--- What you need to do ---
Give back every line of the material below that has the string "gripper".

---------- Dataset section

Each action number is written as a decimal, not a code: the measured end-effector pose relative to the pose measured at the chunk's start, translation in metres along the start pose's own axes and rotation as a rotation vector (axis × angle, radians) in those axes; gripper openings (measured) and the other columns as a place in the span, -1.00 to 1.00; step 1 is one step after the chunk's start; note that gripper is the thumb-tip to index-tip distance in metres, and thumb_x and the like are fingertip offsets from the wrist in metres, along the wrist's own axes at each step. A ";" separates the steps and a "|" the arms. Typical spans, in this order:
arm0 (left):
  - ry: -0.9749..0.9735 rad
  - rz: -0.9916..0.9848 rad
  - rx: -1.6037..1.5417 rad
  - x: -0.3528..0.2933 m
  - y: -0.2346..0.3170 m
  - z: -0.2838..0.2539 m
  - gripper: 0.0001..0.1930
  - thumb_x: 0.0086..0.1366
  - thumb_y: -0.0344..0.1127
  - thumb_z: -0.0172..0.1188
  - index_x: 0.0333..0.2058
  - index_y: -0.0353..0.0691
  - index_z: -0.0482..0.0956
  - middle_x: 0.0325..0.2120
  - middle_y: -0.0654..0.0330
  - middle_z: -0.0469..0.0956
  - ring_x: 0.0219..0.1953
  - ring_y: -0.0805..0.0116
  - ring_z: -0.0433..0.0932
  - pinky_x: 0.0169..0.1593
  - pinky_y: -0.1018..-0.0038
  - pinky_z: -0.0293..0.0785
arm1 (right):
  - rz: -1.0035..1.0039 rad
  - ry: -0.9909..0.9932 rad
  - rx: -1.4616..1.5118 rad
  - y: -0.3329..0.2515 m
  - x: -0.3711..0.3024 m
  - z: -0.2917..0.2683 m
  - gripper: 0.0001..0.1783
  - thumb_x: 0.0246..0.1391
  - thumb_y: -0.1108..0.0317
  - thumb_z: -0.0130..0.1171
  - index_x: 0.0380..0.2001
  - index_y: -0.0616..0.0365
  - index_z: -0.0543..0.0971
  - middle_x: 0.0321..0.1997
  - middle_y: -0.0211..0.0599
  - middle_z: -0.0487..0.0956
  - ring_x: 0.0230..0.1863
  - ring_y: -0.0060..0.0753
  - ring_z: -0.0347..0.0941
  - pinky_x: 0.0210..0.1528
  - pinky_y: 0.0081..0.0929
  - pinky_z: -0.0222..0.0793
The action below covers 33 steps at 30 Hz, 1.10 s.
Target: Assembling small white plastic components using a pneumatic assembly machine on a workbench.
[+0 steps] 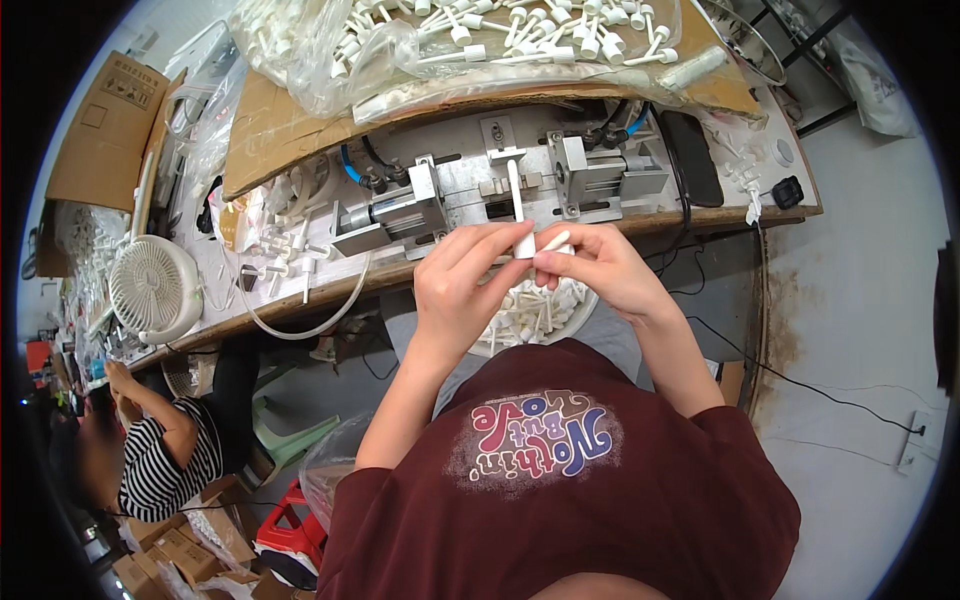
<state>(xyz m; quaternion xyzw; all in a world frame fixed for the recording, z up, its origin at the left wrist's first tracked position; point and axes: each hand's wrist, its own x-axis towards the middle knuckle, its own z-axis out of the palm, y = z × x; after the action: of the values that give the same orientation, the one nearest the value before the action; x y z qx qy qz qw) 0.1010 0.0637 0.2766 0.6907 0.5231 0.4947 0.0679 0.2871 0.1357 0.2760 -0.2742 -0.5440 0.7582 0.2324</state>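
Note:
Between the thumb and fingers of my left hand [450, 280] is a white plastic stem with a wide cylindrical end [516, 195]. Its thin shaft points away from me, toward a metal clamping fixture [497, 135] on the bench. My right hand [608, 272] pinches a second white stick-like piece [558, 240], whose rounded tip sticks out above the thumb. Both hands are close together, nearly touching, just off the bench's front edge. Beneath them, a round white basin [592, 308] holds a heap of similar white pieces and is partly hidden by my hands and shirt.
Metal cylinder blocks [395, 212] flank the fixture, with hoses attached. Behind it, cardboard [300, 140] carries a pile of white stems [520, 35]. A black phone [690, 155] lies to the right. At left are a white fan [155, 290] and a seated person [170, 445].

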 end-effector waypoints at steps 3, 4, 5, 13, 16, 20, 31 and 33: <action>0.011 -0.127 -0.058 -0.002 0.000 0.001 -0.66 -0.03 -0.52 0.43 -0.20 -0.25 0.67 -0.25 0.14 0.64 -0.35 0.32 0.60 -0.25 0.51 0.53 | -0.040 0.150 0.020 0.009 -0.003 -0.002 -0.80 0.22 0.38 0.17 -0.20 0.31 0.61 -0.36 -0.37 0.60 -0.36 -0.66 0.48 -0.26 -0.67 0.39; 0.020 -0.193 -0.076 -0.004 -0.001 0.002 -0.66 -0.03 -0.52 0.43 -0.20 -0.24 0.68 -0.23 0.14 0.64 -0.34 0.32 0.60 -0.25 0.51 0.53 | -0.059 0.218 0.027 0.012 -0.004 -0.002 -0.80 0.23 0.40 0.15 -0.20 0.32 0.61 -0.37 -0.35 0.60 -0.37 -0.65 0.48 -0.27 -0.67 0.39; 0.029 -0.259 -0.095 -0.005 -0.002 0.004 -0.67 -0.03 -0.52 0.43 -0.21 -0.24 0.68 -0.20 0.14 0.64 -0.34 0.33 0.60 -0.25 0.51 0.53 | -0.087 0.260 -0.011 0.014 -0.005 -0.004 -0.80 0.23 0.40 0.15 -0.20 0.33 0.61 -0.38 -0.34 0.60 -0.39 -0.65 0.47 -0.29 -0.67 0.38; -0.136 0.030 0.453 -0.015 -0.033 0.029 -0.70 -0.01 -0.27 0.41 -0.24 -0.13 0.69 -0.10 0.30 0.65 -0.41 0.41 0.58 -0.29 0.47 0.35 | -0.210 0.458 -0.013 0.014 -0.009 -0.001 -0.82 0.14 0.50 0.21 -0.18 0.35 0.56 -0.43 -0.22 0.63 -0.60 -0.70 0.44 -0.58 -0.75 0.30; -0.119 0.017 0.482 -0.008 -0.034 0.031 -0.74 0.00 -0.29 0.40 -0.27 -0.14 0.69 -0.13 0.33 0.66 -0.46 0.43 0.58 -0.34 0.49 0.36 | -0.193 0.474 -0.016 0.012 -0.011 -0.003 -0.80 0.11 0.54 0.23 -0.18 0.34 0.53 -0.44 -0.20 0.63 -0.64 -0.69 0.44 -0.63 -0.77 0.26; -0.116 0.012 0.513 -0.007 -0.036 0.032 -0.75 -0.01 -0.29 0.40 -0.29 -0.12 0.71 -0.14 0.36 0.67 -0.51 0.42 0.56 -0.40 0.52 0.37 | -0.193 0.487 -0.017 0.009 -0.012 -0.002 -0.75 0.06 0.56 0.26 -0.19 0.30 0.47 -0.53 -0.28 0.60 -0.69 -0.70 0.42 -0.69 -0.77 0.20; -0.147 -0.044 0.484 -0.004 -0.035 0.025 -0.72 -0.03 -0.25 0.42 -0.27 -0.08 0.71 -0.19 0.37 0.68 -0.55 0.35 0.55 -0.41 0.50 0.45 | -0.208 0.511 0.069 0.010 -0.009 -0.001 -0.54 -0.11 0.57 0.42 -0.20 0.24 0.36 -0.66 -0.40 0.52 -0.79 -0.77 0.24 -0.76 -0.76 0.05; -0.170 -0.107 0.360 -0.004 -0.030 0.021 -0.69 -0.05 -0.24 0.45 -0.25 -0.10 0.71 -0.22 0.31 0.68 -0.52 0.36 0.58 -0.38 0.51 0.48 | -0.223 0.534 0.058 0.012 -0.009 -0.003 -0.54 -0.11 0.57 0.42 -0.20 0.23 0.35 -0.66 -0.40 0.52 -0.79 -0.77 0.24 -0.76 -0.77 0.05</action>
<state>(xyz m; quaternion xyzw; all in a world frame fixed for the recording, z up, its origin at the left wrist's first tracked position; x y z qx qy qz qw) 0.0973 0.0832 0.2455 0.7021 0.6314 0.3289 0.0134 0.2950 0.1280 0.2657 -0.3957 -0.4684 0.6442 0.4571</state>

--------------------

--- Response ---
Each action number is written as a decimal, not a code: the measured end-effector pose relative to the pose measured at the chunk's start, translation in metres along the start pose's own axes and rotation as a rotation vector (axis × angle, radians) in those axes; gripper openings (measured) and the other columns as a place in the span, -1.00 to 1.00; step 1 is one step after the chunk's start; note that gripper is the thumb-tip to index-tip distance in metres, and thumb_x and the like are fingertip offsets from the wrist in metres, along the wrist's own axes at each step. A ";" separates the steps and a "|" the arms. Typical spans, in this order:
  - gripper: 0.0001..0.1930
  - gripper: 0.0001..0.1783

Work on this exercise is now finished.